Patrimoine Mondial de l’UNESCO ; La cité épiscopale d’Albi élue…

La Cité épiscopale d’Albi, vient d’intégrer la liste ô combien prisée
du Patrimoine Mondial de l’UNESCO. Ainsi devient-elle le 34ème site français inscrit au palmarès.

 
Une Cité épiscopale d’Albi, qui sur un territoire de plus de 60 hectares nous propose un passé historique unique avec notamment son exceptionnelle Cathédrale Saint-Cécile (1282), la plus haute du monde. Une église fortifiée que les compagnons mettront plus de deux siècles à construire (1282/1480). Après la croisade menée contre l’hérésie des Albigeois (1208-1249), elle avait pour objectif premier de proclamer l’autorité des évêques sur ce territoire de contestation cathares. Un édifice en brique d’inspiration byzantine qui nous propose une grande voûte peinte, la plus grande du monde, conçue par des artistes bolonais. Un témoignage architectural exceptionnel d’un gothique “méridional”, proclameront les initiés, qui, au-delà de sa voûte, nous propose son porche flamboyant, l’ensemble harmonisé par des fresques des XVème et XVIème siècles, inspirées de l’art flamand comme d’ailleurs, de la Renaissance italienne.
Tout proche, se trouvent le “palais-forteresse” de l’évêché, baptisé la Berbie, avec son donjon massif, puissant mais un tantinet austère.
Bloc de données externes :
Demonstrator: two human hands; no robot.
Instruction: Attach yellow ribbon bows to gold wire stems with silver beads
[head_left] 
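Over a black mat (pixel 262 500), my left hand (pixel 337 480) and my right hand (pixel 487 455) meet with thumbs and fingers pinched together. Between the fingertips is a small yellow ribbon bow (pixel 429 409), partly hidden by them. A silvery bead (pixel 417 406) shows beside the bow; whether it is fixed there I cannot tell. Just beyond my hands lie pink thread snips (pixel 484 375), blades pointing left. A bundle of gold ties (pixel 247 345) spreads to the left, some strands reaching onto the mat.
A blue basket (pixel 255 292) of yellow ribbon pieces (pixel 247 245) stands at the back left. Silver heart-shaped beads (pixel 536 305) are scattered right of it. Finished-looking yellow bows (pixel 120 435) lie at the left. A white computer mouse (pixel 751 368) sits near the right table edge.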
Depuis 1922, il abrite un musée consacré au peintre Henri de Toulouse-Lautrec, qui, rappelons-le, est né à Albi. Que dire aussi du “Pont Vieux” qui lui date du XIème siècle (1036/37) et enjambe la rivière du Tarn comme l’église collégiale Saint-Salvi qui font aussi partie de ce patrimoine architectural unique. En fait, mis à part les ponts romains, ce “Pont Vieux” est l’un des plus anciens ponts de France, encore utilisé pour la circulation… Construit en pierre de taille pour le noyau d’origine, il était, à l’origine, surmonté de maisons en briques, abattues au XVIIIème siècle et élargi à cette occasion. Tout comme le vieil Albi tout proche, avec ses petits palais, maisons de maîtres à chaque coin de rues ou ruelles…
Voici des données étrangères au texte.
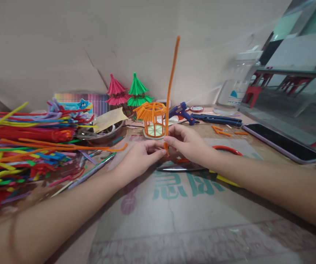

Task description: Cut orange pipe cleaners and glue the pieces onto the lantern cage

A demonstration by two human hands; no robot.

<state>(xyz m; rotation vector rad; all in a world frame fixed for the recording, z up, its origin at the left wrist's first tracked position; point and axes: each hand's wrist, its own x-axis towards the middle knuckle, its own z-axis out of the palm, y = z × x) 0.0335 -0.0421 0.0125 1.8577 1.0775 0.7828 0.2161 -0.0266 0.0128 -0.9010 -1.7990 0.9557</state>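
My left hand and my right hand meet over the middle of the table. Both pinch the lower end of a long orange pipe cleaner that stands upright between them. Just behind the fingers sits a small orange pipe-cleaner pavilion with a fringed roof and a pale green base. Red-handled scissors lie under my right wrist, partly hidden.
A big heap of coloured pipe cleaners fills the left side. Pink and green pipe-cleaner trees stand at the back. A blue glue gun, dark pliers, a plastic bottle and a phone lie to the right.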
La récompense aussi pour un homme, Philippe Bonnecarrère, qui, depuis son avènement à la tête des affaires, a cru plus que d’autres à ce destin unique. Et surtout a tout fait pour permettre une fois de plus à la ville d’Albi de se distinguer et d’obtenir cette merveilleuse distinction.

La France bien lotie en matière de patrimoine…
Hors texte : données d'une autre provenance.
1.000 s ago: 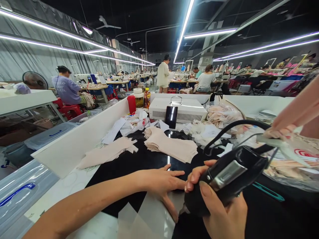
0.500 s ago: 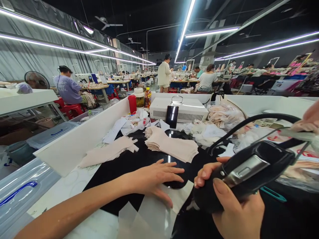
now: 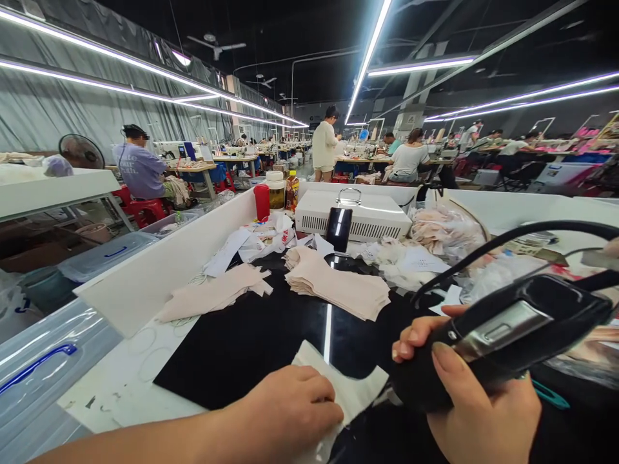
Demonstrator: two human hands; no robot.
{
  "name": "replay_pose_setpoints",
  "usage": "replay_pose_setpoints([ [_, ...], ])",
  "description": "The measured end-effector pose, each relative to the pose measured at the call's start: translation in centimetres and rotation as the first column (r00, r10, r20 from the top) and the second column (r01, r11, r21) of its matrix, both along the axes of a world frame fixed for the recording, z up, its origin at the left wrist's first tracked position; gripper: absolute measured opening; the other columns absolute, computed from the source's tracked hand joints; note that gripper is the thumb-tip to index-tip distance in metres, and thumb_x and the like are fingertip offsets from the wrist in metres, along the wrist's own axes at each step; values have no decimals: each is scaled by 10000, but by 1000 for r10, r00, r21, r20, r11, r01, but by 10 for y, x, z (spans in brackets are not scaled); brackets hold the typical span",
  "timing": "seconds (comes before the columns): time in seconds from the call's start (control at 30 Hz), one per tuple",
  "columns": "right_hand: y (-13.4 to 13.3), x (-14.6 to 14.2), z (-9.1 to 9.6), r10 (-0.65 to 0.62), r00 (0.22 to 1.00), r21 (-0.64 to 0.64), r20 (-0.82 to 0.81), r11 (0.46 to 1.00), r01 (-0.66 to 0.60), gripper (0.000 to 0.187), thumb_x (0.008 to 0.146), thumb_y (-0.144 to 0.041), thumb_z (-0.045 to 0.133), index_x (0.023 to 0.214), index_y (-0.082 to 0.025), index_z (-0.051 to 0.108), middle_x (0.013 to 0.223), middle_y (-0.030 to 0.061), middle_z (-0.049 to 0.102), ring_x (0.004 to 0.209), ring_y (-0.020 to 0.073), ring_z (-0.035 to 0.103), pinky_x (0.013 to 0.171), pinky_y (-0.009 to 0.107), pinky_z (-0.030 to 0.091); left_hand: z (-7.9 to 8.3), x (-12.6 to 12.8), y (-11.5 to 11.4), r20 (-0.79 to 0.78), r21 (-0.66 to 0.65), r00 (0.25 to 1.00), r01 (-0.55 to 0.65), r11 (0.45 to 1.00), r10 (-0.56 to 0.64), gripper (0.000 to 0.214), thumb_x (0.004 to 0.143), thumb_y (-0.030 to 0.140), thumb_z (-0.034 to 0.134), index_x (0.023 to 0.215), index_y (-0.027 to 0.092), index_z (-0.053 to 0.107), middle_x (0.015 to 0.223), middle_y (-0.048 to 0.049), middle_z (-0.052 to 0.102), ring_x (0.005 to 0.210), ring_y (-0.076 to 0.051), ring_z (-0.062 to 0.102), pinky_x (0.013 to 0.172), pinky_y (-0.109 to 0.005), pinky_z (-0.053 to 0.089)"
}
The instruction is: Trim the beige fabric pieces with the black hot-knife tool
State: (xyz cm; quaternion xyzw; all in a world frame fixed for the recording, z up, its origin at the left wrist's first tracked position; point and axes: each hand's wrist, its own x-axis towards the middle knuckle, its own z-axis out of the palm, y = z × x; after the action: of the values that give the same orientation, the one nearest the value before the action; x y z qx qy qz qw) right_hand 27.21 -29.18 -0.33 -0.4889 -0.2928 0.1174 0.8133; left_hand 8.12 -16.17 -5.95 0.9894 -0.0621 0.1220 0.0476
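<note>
My right hand [image 3: 476,399] is wrapped round a black corded handheld tool [image 3: 512,335] with a silver panel, tilted over the dark work surface. Its working end is hidden low behind my fingers. With fingers curled in, my left hand [image 3: 294,412] grips a thin cream fabric piece [image 3: 355,390] with a curved cut-out edge, which lies on the black mat [image 3: 232,348]. Part of that piece is hidden under the hand. Beyond my hands lie a stack of pale pink fabric pieces [image 3: 333,283] and a second, slanted pale pink stack [image 3: 217,293].
A phone [image 3: 339,229] leans against a white vented box [image 3: 377,216]. Bagged fabric [image 3: 440,229] and a teal tool [image 3: 551,394] lie to the right. A black cable [image 3: 507,238] arches there, and another person's fingers [image 3: 613,248] show at the edge. A white panel [image 3: 159,270] borders the left.
My left hand has gone from spread fingers over translucent sheets to a closed grip, lower down. The translucent sheets are out of sight. The tool appears slightly farther right as the view shifts.
</note>
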Motion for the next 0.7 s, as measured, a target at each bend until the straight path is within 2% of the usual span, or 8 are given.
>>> replay_pose_setpoints([
  [0.13,-6,2,-1,38,999,-17,19,999,-38,383,855,-426,923,1109,-311,660,793,-13,689,658,203,682,642,357,647,12,-9,25,32,-82,987,157,984,-155,145,1128,141,593,1124,200,725,1127,-30,790,1087,-175,742,1041,-290,556],
  [0.23,-9,0,-6,55,998,-35,26,998,-54,357,876,-415,898,1119,-311,658,806,-4,686,675,214,686,653,368,647,17,-15,41,37,-178,978,209,962,-206,171,1122,137,585,1165,183,745,1231,-59,806,1221,-209,737,1137,-318,542],
  [0.3,-9,-3,-9,44,999,-26,14,999,-44,352,875,-400,891,1127,-306,665,812,0,677,687,214,678,654,362,646,17,-15,44,22,-231,985,174,957,-174,199,1093,107,597,1198,173,753,1287,-74,798,1254,-219,734,1138,-322,559],
  [0.37,-8,-5,-12,36,999,-4,3,999,-36,358,867,-385,894,1135,-301,672,815,2,669,693,214,669,641,356,644,16,-10,43,32,-257,996,94,962,-88,227,1090,98,587,1219,169,760,1298,-77,792,1221,-209,748,1090,-306,591],
  [0.5,-5,-3,-18,39,999,32,4,999,-39,352,871,-363,888,1147,-296,680,804,12,660,690,217,660,622,354,649,11,9,37,56,-218,997,-46,975,59,225,1098,110,592,1253,154,749,1305,-77,771,1170,-200,758,1040,-289,613],
  [0.6,-5,12,-31,77,996,47,49,996,-79,371,872,-393,879,1174,-304,684,787,21,651,647,223,633,579,384,649,5,23,37,28,-145,997,-72,987,77,232,1066,79,614,1254,151,729,1333,-95,752,1202,-214,738,1033,-299,617],
  [0.7,-9,35,-55,124,988,73,89,989,-130,412,829,-407,890,1185,-326,696,737,25,631,567,228,588,469,393,590,-3,29,42,38,-87,998,-47,995,51,174,1059,71,605,1175,140,715,1250,-104,764,1154,-211,734,999,-301,623],
])
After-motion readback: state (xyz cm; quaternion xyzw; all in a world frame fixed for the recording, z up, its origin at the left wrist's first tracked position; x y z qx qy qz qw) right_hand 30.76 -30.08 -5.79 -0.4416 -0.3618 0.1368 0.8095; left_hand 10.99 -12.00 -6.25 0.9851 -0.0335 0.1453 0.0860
Il est à noter que Midi-Pyrénées et le grand Sud-Ouest, ont déjà été, par le passé, distingués par l’Unesco. Notamment avec la cité de Carcassonne, les chemins de Saint-Jacques-de-Compostelle, le Canal du Midi et le Mont Perdu (avec le cirque de Gavarnie) qui sont déjà inscrits sur la liste prestigieuse de ce classement au patrimoine mondial.  
En fait, 2010 aura été une année  bénie pour la France, avec un comité du patrimoine de l’Unesco qui, dans cette rencontre annuelle au Brésil, vient également de récompenser l’île de la Réunion. Un sacre universel qui distingue une perle dans l’océan Indien. Ile authentique s’il en est avec des vestiges uniques reconnus comme les plus rares témoignages de l’origine de l’humanité.
Albi, l’île de la Réunion, désormais deux destinations inscrites au patrimoine mondial de l’Unesco, avec tout ce que cela conforte de prestige. Reste à transformer l’essai avec on l’espère, une incidence éco-touristique qui devrait dès 2011 montrer ces bienfaits.